=== MATERIALS PROVIDED ===

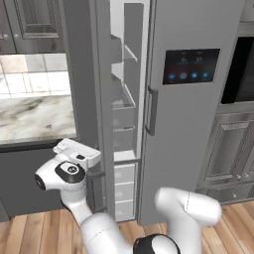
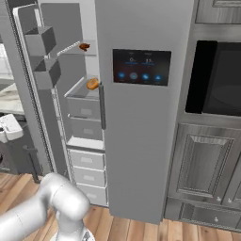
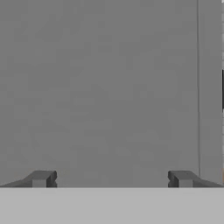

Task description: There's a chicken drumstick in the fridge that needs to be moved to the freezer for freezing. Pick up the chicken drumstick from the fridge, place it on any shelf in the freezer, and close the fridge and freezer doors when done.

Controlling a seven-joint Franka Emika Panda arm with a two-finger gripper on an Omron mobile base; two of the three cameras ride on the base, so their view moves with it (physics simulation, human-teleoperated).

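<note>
**Inspector A:** Where was the chicken drumstick (image 2: 84, 46) found?

**Inspector B:** It was noted as a small reddish-brown lump on an upper clear shelf (image 2: 70, 48) of the freezer (image 2: 77, 94), near that shelf's right end. It was judged to have been delivered already. A larger golden-orange item (image 2: 92, 84) was recorded below it, at the right end of a lower shelf.

**Inspector A:** And the doors?

**Inspector B:** The fridge door (image 1: 193, 109), marked by its dark panel, was seen flat and closed. The freezer door (image 2: 28, 89) was found swung open to the left, its bins facing inward. That closing step was judged outstanding.

**Inspector A:** How was the gripper (image 3: 112, 178) held?

**Inspector B:** Its fingertips (image 3: 41, 178) were observed spread wide, with nothing between them, facing a plain grey surface. In the left base view the hand (image 1: 77, 154) was seen low, beside the open door's outer face, presumably positioned so that the door could be pushed shut.
</note>
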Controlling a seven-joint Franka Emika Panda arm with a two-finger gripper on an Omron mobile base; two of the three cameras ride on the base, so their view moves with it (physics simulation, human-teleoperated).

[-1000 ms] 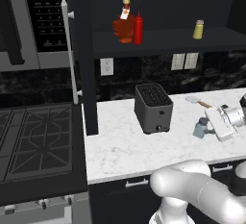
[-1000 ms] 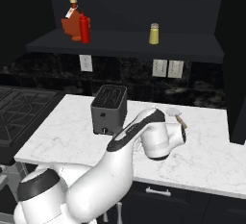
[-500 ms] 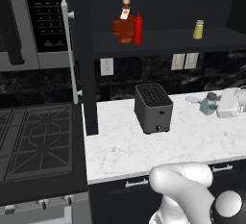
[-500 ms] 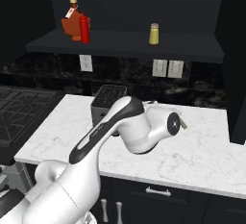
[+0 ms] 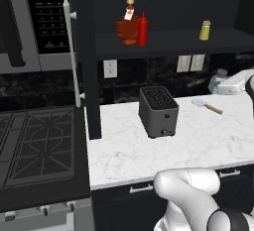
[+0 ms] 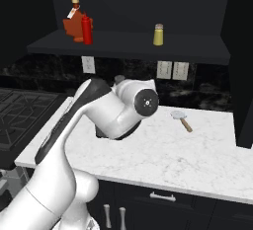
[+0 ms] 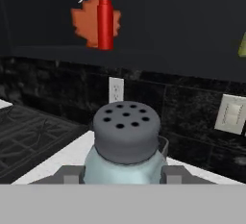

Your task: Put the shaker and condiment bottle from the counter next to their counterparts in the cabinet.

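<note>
— Since a second ago we've lifted the shaker (image 7: 126, 143) off the counter (image 5: 198, 141); our gripper (image 7: 122, 172) is clamped on its translucent blue-grey body, the perforated dark cap facing us.

— And the cabinet (image 5: 168, 44)?

— On its dark shelf we see the red condiment bottle (image 5: 143, 29) touching the amber bottle (image 5: 128, 27), with the yellow shaker (image 5: 205, 30) well apart.

Shaker (image 7: 126, 143): pale blue-grey, dark perforated cap, upright, raised above the surface (image 5: 198, 141). Condiment bottle (image 5: 143, 29): slim, red, upright on the cabinet (image 5: 168, 41) shelf, touching the amber bottle (image 5: 129, 24) at its 9 o'clock. Yellow shaker (image 5: 205, 30) well apart at 3 o'clock.
</note>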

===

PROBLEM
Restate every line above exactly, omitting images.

EXERCISE RESPONSE
Task description: There's a chicken drumstick in the fridge that needs to be moved to the freezer for freezing. Pick up the chicken drumstick from the fridge, place it on any shelf in the freezer, and close the fridge and freezer doors when done.

Controlling a seven-joint Franka Emika Panda arm with a two-finger gripper on an Omron mobile base; two of the three cameras ride on the base, so their view moves with it (physics simulation, human-teleoperated).

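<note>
**Inspector A:** Where was the chicken drumstick (image 2: 84, 46) found?

**Inspector B:** It was noted as a small reddish-brown lump on an upper clear shelf (image 2: 70, 48) of the freezer (image 2: 77, 94), near that shelf's right end. It was judged to have been delivered already. A larger golden-orange item (image 2: 92, 84) was recorded below it, at the right end of a lower shelf.

**Inspector A:** And the doors?

**Inspector B:** The fridge door (image 1: 193, 109), marked by its dark panel, was seen flat and closed. The freezer door (image 2: 28, 89) was found swung open to the left, its bins facing inward. That closing step was judged outstanding.

**Inspector A:** How was the gripper (image 3: 112, 178) held?

**Inspector B:** Its fingertips (image 3: 41, 178) were observed spread wide, with nothing between them, facing a plain grey surface. In the left base view the hand (image 1: 77, 154) was seen low, beside the open door's outer face, presumably positioned so that the door could be pushed shut.
</note>
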Controlling a seven-joint Franka Emika Panda arm with a two-finger gripper on an Omron mobile base; two of the three cameras ride on the base, so their view moves with it (physics simulation, human-teleoperated).

[-1000 ms] 
[-1000 ms] 
[-500 ms] 
[-500 ms] 
[+0 ms] 
[+0 ms] 
[+0 ms] 

Your task: Put the shaker and condiment bottle from the counter next to their counterparts in the cabinet.

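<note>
— Since a second ago we've lifted the shaker (image 7: 126, 143) off the counter (image 5: 198, 141); our gripper (image 7: 122, 172) is clamped on its translucent blue-grey body, the perforated dark cap facing us.

— And the cabinet (image 5: 168, 44)?

— On its dark shelf we see the red condiment bottle (image 5: 143, 29) touching the amber bottle (image 5: 128, 27), with the yellow shaker (image 5: 205, 30) well apart.

Shaker (image 7: 126, 143): pale blue-grey, dark perforated cap, upright, raised above the surface (image 5: 198, 141). Condiment bottle (image 5: 143, 29): slim, red, upright on the cabinet (image 5: 168, 41) shelf, touching the amber bottle (image 5: 129, 24) at its 9 o'clock. Yellow shaker (image 5: 205, 30) well apart at 3 o'clock.
</note>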

What the exercise asked for is now done.